The old porch swing stirred in the breeze and the creak of its rusty chains brought a rush of memories. Hot summer days. Cold Pepsi. Shelling beans. Birdie and meaning-of-life discussions.
Nothing had changed. Insects filled the night with their noisy chorus. Down at Annie’s Pond the bullfrogs belted out the amphibian top ten. Even Froggy, Birdie’s rheumy-eyed old hound, was in his spot by the door. He barely looked up at the midnight intruders.
Ryanne took a deep breath. She’d missed the smell of this beautiful green place. She’d been so self-absorbed that for five years she hadn’t thought once about barn owls or little sulfur butterflies. She’d forgotten the feel of dew-damp grass on bare feet. The sound of bobolinks.
In her single-minded pursuit of fame and recognition, she’d discounted the treasures left behind. She’d worried that coming home meant moving backward instead of forward. That embracing the past meant giving up on the future.

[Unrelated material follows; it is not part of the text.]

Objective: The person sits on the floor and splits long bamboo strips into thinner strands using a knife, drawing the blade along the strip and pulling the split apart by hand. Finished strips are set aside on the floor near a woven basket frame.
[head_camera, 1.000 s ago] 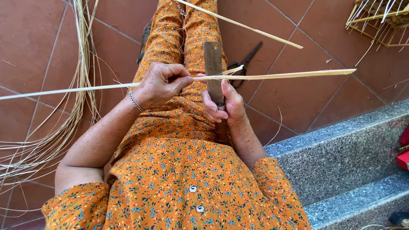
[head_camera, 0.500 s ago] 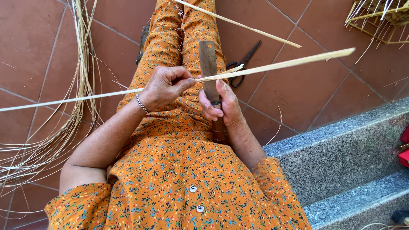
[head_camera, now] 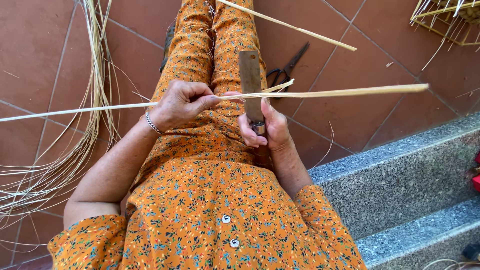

She was wrong. Persimmon Hill wasn’t the end of the road. It was a place to rest while she repaired the damage of her own foolish choices. Her life might be going to hell in a handbasket, but here she would be safe.
Home was the most sentimental song of all.
Tom set the last of the bags on the porch. “No one answered?”
“I haven’t knocked,” she admitted. “I’m just taking it all in.”
“Let’s surprise her.” He didn’t know what had gone wrong in Ryanne’s life, but when he saw the look in her eyes, he knew she’d been right to come here. He motioned her back into the shadows behind him. He rapped, and in a moment a sleepy-eyed woman in her midsixties pushed open the screen door.
Birdie Hedgepath’s quarter Cherokee blood showed in her round face, high cheekbones and dark eyes. She and her late husband Swimmer had no children of their own. If she hadn’t taken in ten-year-old Ryanne when her mother died, the child would have become a ward of the court, and sent to live among strangers.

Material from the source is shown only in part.